→ **TASK DESCRIPTION**:
Report the lines of the material that carry the string "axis".

→ **GIVEN INFORMATION**:
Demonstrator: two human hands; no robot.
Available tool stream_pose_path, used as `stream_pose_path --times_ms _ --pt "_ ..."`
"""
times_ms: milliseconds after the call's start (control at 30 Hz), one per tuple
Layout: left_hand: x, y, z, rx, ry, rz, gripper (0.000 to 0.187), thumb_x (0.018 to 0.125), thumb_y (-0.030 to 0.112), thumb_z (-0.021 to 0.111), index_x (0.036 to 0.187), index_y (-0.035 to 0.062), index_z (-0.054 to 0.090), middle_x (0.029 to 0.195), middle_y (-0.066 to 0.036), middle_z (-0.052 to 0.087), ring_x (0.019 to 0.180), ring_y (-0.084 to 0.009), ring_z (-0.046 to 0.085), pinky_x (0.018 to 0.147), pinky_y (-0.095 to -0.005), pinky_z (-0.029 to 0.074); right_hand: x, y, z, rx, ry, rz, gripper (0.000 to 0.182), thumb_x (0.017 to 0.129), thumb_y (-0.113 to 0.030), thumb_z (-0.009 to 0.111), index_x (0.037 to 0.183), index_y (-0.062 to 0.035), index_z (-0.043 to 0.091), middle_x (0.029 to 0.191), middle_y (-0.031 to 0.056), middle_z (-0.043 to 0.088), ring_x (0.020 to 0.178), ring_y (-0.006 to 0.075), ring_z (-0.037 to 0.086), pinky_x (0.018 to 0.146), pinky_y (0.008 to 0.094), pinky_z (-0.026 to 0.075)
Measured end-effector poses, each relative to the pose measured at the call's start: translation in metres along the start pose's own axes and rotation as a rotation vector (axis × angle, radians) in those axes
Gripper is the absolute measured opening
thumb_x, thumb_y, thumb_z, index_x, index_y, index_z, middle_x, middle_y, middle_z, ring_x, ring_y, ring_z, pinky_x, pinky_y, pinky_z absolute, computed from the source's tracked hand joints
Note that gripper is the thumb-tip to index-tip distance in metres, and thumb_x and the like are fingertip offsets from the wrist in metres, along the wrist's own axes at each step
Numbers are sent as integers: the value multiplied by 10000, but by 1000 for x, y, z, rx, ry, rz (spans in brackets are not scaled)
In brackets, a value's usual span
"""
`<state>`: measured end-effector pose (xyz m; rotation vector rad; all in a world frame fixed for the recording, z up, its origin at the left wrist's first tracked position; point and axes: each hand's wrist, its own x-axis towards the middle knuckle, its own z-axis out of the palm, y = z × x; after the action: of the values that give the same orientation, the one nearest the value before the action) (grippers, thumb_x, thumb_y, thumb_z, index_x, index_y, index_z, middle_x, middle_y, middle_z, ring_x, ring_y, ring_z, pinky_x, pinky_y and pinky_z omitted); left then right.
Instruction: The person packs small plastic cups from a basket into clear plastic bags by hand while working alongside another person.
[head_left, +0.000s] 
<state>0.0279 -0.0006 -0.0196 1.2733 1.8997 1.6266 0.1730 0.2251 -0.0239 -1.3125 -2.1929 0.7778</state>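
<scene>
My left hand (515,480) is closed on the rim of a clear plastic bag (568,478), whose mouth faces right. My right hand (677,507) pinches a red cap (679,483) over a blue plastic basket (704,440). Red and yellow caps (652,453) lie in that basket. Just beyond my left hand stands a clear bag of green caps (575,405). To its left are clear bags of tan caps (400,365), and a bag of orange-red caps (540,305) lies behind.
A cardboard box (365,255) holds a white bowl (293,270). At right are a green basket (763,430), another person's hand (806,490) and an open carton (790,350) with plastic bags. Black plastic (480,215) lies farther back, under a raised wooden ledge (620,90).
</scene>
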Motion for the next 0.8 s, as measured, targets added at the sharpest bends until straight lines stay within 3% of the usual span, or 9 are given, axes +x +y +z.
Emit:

→ **WRITTEN REPLY**:
Measured end-effector poses, each relative to the pose measured at the call's start: translation in metres along the start pose's own axes and rotation as a rotation vector (axis × angle, radians) in those axes
`<state>`: measured end-effector pose (xyz m; rotation vector rad; all in a world frame fixed for the recording, z up, its origin at the left wrist's first tracked position; point and axes: each hand's wrist, its own x-axis towards the middle knuckle, its own z-axis out of the palm, y = z × x; after the action: of the values that give the same orientation, the one nearest the value before the action) (grippers, thumb_x, thumb_y, thumb_z, index_x, index_y, index_z, middle_x, middle_y, middle_z, ring_x, ring_y, ring_z, pinky_x, pinky_y and pinky_z omitted); left then right.

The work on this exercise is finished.